> [Brief]
Report back every line from the entries below in which the word "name" occurs.

> [Task data]
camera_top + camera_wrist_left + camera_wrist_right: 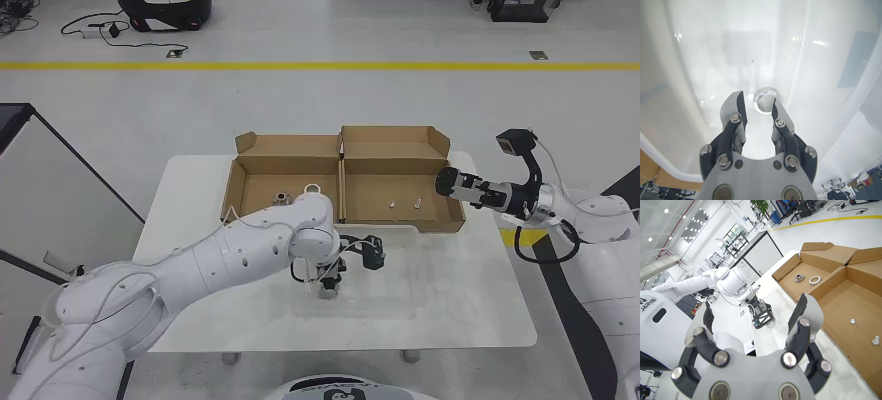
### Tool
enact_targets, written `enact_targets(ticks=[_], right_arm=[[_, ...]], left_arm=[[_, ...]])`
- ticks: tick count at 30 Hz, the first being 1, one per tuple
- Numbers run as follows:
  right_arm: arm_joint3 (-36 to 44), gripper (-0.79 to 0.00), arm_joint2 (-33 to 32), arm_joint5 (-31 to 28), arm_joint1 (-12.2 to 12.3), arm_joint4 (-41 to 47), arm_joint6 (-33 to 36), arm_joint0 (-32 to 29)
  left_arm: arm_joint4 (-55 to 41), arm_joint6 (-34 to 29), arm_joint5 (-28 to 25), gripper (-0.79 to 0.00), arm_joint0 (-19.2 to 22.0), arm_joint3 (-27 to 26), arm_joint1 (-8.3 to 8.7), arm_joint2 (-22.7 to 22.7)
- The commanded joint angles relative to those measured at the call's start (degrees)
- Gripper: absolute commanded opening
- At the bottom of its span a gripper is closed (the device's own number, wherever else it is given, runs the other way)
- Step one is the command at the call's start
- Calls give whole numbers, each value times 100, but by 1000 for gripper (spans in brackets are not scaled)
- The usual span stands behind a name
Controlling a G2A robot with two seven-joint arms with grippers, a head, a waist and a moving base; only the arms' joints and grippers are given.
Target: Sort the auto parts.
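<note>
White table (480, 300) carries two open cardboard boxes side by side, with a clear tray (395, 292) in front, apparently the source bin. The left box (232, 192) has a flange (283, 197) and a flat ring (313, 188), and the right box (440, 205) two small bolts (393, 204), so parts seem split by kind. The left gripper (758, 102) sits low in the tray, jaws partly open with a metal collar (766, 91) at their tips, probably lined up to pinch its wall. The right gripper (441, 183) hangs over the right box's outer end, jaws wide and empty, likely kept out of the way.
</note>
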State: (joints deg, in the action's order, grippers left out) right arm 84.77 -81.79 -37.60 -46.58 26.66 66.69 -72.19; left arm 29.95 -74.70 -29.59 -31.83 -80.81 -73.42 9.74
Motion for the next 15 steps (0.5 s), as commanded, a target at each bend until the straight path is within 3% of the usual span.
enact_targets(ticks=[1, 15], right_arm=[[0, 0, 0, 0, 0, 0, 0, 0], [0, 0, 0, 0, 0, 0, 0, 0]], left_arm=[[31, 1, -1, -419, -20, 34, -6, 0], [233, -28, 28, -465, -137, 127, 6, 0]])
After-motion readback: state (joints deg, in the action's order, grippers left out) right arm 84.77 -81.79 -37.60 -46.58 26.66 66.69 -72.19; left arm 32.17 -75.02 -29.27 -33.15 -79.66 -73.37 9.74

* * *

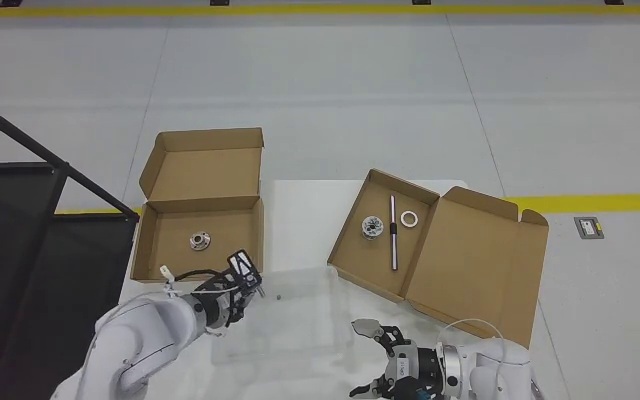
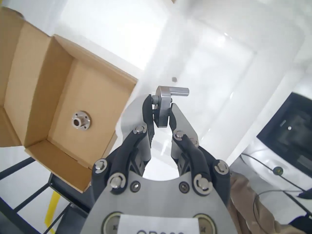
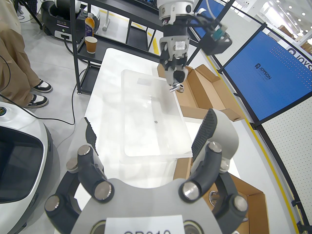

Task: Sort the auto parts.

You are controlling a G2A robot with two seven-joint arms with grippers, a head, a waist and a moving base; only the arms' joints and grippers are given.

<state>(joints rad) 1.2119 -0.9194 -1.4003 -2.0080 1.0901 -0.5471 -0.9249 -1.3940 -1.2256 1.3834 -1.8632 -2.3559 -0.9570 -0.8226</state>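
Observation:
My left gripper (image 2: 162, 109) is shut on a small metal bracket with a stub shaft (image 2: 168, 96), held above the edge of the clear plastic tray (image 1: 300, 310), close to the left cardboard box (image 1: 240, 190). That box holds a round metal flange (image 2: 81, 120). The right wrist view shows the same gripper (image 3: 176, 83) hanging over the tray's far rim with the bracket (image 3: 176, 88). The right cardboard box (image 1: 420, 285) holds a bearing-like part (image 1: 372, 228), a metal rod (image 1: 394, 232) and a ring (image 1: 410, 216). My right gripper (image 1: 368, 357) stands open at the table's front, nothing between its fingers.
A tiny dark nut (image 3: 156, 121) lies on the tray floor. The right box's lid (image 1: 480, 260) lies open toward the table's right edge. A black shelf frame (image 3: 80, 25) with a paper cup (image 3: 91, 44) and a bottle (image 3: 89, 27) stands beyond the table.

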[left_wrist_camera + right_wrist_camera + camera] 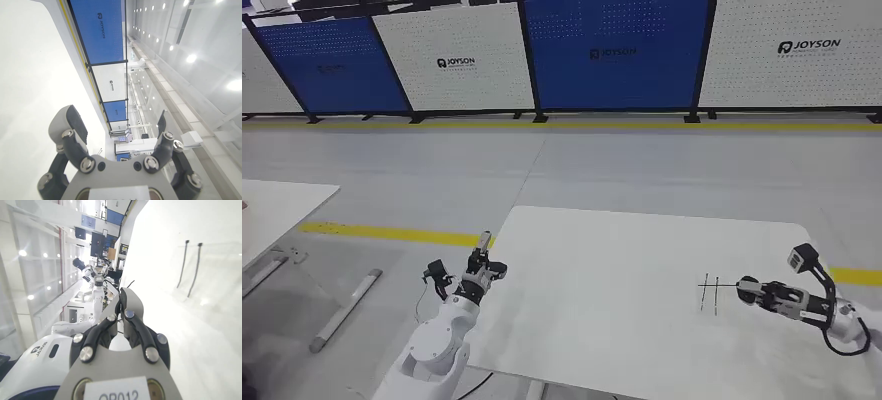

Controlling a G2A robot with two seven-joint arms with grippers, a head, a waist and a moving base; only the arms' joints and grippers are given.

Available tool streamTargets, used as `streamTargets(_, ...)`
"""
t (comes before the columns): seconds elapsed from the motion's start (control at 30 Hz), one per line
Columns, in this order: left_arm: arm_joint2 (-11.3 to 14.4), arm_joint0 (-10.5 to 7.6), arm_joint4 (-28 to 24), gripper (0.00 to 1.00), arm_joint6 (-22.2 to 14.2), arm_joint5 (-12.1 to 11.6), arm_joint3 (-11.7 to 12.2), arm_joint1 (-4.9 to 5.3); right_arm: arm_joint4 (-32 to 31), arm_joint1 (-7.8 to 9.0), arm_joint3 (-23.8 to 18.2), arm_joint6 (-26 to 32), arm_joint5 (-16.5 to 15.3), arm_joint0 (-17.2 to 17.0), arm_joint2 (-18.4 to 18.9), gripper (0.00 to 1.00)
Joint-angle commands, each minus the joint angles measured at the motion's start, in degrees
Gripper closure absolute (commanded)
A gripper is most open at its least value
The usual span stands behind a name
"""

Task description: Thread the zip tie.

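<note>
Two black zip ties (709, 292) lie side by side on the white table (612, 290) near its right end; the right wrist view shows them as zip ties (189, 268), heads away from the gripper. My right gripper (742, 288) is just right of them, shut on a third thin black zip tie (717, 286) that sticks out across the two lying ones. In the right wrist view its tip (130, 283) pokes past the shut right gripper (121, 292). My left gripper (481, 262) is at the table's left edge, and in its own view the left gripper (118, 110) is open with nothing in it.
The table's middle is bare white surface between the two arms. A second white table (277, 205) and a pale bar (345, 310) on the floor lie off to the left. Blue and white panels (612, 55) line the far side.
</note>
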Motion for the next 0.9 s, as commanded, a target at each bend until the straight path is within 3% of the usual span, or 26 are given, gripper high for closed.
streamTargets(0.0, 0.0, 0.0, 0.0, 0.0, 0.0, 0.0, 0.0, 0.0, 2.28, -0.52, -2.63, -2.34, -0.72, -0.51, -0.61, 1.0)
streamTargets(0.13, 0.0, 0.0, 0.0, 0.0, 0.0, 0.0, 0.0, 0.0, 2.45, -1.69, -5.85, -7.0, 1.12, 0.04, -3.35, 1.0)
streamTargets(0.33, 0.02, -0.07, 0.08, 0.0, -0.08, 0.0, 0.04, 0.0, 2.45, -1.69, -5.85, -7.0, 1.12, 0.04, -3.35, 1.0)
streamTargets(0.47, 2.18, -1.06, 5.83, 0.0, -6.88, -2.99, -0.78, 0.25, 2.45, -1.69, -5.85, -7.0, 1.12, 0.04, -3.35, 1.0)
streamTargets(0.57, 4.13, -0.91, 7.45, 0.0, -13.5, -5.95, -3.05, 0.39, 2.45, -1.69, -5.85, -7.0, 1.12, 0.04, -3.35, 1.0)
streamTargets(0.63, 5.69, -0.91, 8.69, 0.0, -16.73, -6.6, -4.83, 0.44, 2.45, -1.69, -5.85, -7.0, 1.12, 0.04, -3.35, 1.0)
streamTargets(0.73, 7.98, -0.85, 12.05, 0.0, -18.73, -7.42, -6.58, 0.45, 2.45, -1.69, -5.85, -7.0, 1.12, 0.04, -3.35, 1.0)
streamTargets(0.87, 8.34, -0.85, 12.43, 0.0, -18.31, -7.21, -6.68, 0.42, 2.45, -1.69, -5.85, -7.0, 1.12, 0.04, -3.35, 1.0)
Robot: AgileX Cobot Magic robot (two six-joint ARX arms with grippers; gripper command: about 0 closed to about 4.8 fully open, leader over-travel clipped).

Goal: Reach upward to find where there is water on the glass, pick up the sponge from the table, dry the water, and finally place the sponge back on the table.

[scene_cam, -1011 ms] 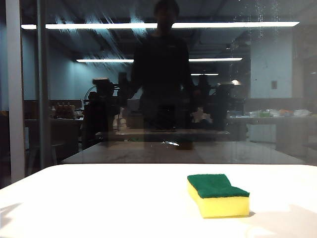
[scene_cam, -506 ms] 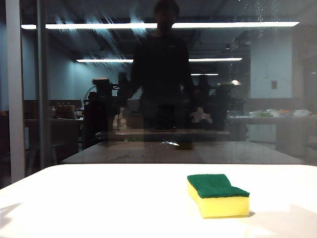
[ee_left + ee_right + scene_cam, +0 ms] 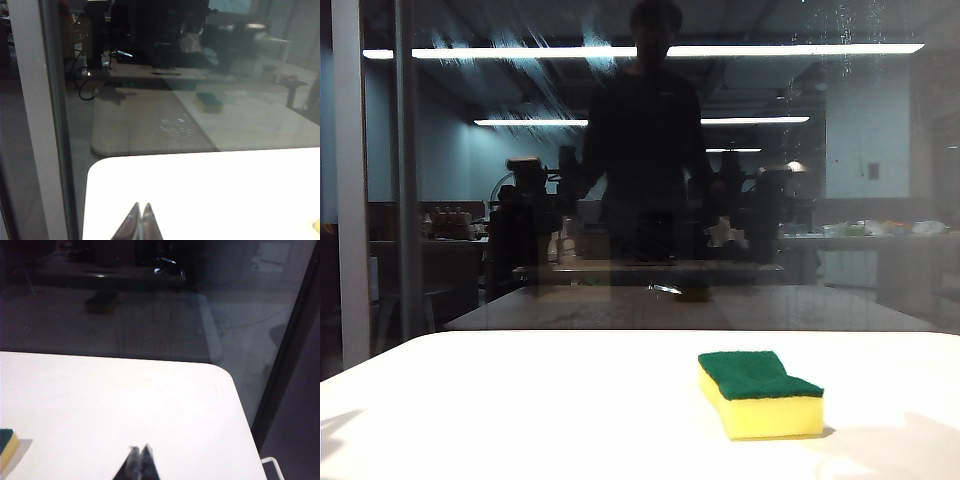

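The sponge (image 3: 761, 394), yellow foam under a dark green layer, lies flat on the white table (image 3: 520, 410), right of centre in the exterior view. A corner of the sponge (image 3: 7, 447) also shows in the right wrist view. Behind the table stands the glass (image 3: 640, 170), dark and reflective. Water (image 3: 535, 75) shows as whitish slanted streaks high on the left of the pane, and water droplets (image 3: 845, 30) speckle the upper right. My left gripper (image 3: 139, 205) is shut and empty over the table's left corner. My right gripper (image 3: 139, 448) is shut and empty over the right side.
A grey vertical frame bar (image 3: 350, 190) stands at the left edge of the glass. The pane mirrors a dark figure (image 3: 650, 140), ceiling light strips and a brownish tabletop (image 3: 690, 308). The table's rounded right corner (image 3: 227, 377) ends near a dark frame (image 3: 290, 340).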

> [Response]
- The usual span stands behind a name
The usual span stands behind a name

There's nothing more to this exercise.